蕪村というとどうしても「俳味」とか「軽み」とかいう言葉がアタマに浮かぶが、《茶筵酒宴図屏風》や《風虎図屏風》などの展示作品を見ていると、中国絵画の技法を学び、それを自分のものにしていたことがよく分かる。一方の若冲は緻密でリアルな描写に基づきながらも、どことなく幻想的な雰囲気を感じさせるところが魅力だろうか。《雲龍図》、《竹に雄鶏図》など、今回の展示は水墨画が多いが、彩色作品とはまた違った独特の存在感が感じられる。

与謝蕪村《猛虎飛瀑図》 後期展示
与謝蕪村《茶筵酒宴図屏風》 通期展示

個人的に面白かったのは、若冲が最晩年の1797年に制作した《鶏図押絵貼屏風》。ちょっと一部を拡大してみた。あくまで勇壮な雄鶏と比べて、雌鶏は丸く、優しそうに描かれている。その下にちょこんと描いてある2羽のひよこの何とも言えないかわいらしさ。三者三様の描き分けで、見れば見るほど味があるのだ。

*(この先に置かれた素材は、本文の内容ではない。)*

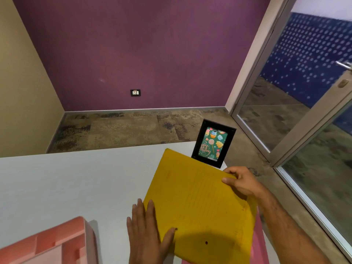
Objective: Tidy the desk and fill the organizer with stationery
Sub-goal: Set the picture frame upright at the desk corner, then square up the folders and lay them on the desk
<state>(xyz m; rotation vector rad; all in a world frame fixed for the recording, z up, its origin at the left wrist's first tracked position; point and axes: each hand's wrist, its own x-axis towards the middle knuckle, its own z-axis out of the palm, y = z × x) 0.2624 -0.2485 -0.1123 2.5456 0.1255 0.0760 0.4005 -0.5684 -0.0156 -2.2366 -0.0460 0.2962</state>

上は、福田美術館で展示されている伊藤若冲《鶏図押絵貼屏風》(前期展示)、下はその一部

 

展覧会のハイライトとなるのが、福田美術館2階展示室での《野ざらし紀行図巻》の展示だ。「野ざらし紀行」は、「蕉風」と呼ばれる芭蕉の俳風が完成されるきっかけとなったといわれる作品だが、この図巻には、書と共に紀行文全体にわたって芭蕉自身が挿絵を描いている。それぞれの場面に対し、絵入りで丁寧な解説が付けられており、初心者にも分かりやすい。第1会場の「奥の細道図巻模写」が「人物」を描いているのに対し、芭蕉は「風景」をさらさらっと描いている。この辺りが画家と俳人の違いなのだろうか。

松尾芭蕉《野ざらし紀行図巻》(冒頭部分) 通期展示。下はその展示の解説

渋みと軽み、俳諧の世界を感じさせる第1会場と、あくまで絵画的な第2会場。双方の違いを実感できる共同展。それは、ふたつの美術館のコンセプトの違いでもある。これから秋も深まっていく京都・嵐山。天龍寺や大覚寺を訪れた足で、芭蕉・蕪村・若冲の世界を覗いてみるのも楽しいかもしれない。